Now, let me back up a moment and mention that when someone hesitates before checking, it’s usually a huge tell. But Richard is the king of delayed action, so I ignored his tell and bet the flop anyway. And his bet on the turn just screams, "Raise me! I dare you!"

I go into the tank and my thoughts go something like this:

  1. He flopped a set. That explains the smooth call on the flop – he’s trying to trap me into staying, hoping I’ll bet the turn, too.
  2. No. If he had a set, he’d have checked the turn and waited for me to hang myself right then and there, or let me catch something on the river. He can’t have a set.
  3. The jack helped him. I don’t have the jack of diamonds. Maybe he does, and he called the flop with a jack-high flush draw. If so, I like my kicker and my hand.
  4. He’s betting on the come with a flush or straight draw and is hoping to buy the pot right there.

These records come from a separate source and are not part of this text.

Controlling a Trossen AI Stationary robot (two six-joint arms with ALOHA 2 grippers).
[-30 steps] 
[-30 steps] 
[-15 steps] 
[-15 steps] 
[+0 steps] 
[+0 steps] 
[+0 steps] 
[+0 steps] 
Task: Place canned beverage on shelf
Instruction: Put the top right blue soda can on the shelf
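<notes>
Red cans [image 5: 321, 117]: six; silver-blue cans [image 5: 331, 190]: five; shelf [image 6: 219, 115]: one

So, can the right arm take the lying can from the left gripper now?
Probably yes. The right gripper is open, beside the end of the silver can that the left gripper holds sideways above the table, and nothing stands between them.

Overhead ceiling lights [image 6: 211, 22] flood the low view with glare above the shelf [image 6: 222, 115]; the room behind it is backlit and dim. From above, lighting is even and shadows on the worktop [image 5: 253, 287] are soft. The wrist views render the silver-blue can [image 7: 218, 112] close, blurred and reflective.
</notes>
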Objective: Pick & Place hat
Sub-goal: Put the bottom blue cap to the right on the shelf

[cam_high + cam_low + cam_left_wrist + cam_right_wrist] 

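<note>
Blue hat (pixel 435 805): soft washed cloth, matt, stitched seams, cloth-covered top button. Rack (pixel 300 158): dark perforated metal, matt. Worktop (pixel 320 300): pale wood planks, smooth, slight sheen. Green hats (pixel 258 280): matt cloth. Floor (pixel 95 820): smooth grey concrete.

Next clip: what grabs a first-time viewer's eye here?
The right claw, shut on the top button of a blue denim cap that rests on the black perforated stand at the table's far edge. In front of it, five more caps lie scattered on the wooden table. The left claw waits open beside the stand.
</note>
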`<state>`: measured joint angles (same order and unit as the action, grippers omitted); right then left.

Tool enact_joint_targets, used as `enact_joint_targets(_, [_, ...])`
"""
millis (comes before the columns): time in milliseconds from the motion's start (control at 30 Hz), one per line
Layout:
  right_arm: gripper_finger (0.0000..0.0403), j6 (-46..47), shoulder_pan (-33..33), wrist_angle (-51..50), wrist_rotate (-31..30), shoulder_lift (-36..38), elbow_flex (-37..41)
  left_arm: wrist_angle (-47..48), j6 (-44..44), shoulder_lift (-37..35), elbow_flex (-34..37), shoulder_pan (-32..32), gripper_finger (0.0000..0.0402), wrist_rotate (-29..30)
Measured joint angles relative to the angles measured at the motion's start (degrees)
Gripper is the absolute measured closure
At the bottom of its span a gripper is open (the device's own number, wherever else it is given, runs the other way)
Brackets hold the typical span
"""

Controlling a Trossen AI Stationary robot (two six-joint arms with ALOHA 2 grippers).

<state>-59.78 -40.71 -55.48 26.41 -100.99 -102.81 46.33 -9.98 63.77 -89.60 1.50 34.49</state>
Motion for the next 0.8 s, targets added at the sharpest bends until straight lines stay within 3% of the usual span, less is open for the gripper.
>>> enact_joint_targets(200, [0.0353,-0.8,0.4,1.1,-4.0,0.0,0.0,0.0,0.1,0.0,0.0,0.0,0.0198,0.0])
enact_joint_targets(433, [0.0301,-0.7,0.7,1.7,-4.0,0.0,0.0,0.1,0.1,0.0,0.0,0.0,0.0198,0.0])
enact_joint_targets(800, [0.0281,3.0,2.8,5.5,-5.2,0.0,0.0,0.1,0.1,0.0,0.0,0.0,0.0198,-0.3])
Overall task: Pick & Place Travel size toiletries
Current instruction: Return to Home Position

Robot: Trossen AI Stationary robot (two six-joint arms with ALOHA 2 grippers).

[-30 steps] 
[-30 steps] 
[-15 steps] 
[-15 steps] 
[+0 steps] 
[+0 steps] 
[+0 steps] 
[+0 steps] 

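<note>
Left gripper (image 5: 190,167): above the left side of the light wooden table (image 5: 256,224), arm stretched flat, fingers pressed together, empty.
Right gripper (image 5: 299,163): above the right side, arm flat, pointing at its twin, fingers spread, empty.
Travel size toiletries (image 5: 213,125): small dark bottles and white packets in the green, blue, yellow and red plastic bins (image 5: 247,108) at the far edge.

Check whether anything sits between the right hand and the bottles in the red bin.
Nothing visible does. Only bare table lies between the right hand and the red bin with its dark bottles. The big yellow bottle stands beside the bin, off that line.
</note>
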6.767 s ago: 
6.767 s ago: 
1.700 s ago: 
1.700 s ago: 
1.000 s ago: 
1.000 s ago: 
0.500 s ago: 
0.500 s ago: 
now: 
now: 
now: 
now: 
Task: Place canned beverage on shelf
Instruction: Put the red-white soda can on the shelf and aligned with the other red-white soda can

I run through these possibilities and reach no conclusion.

Normally, I would just call here. We both have a lot of chips, and I don’t want to put them all in with nothing but top pair. Then, I have the misfortune to remember a hand from a month earlier at Bellagio:

Richard had been running bad and was complaining about a string of horrific beats. I saw him check and call with top boat because he was afraid of quads! A guy that afraid of monsters under the bed isn’t going to check-call top set on the flop with a flush draw out there.

"All in!" I declared.

Oops. This is now a Big Pot. And rest assured, top pair doesn’t even resemble a Big Hand.

In the four years I’ve been playing with him, I’ve never seen him call so fast. I am drawing dead to his perfectly-played 9-9.

Sometimes, we all forget that big cards don’t always equal a big hand and that the smart move can be to play conservatively instead of going for the quick kill. As for Richard – he had the good sense to be in a Big Pot with a Big Hand, and the patience to make it pay off.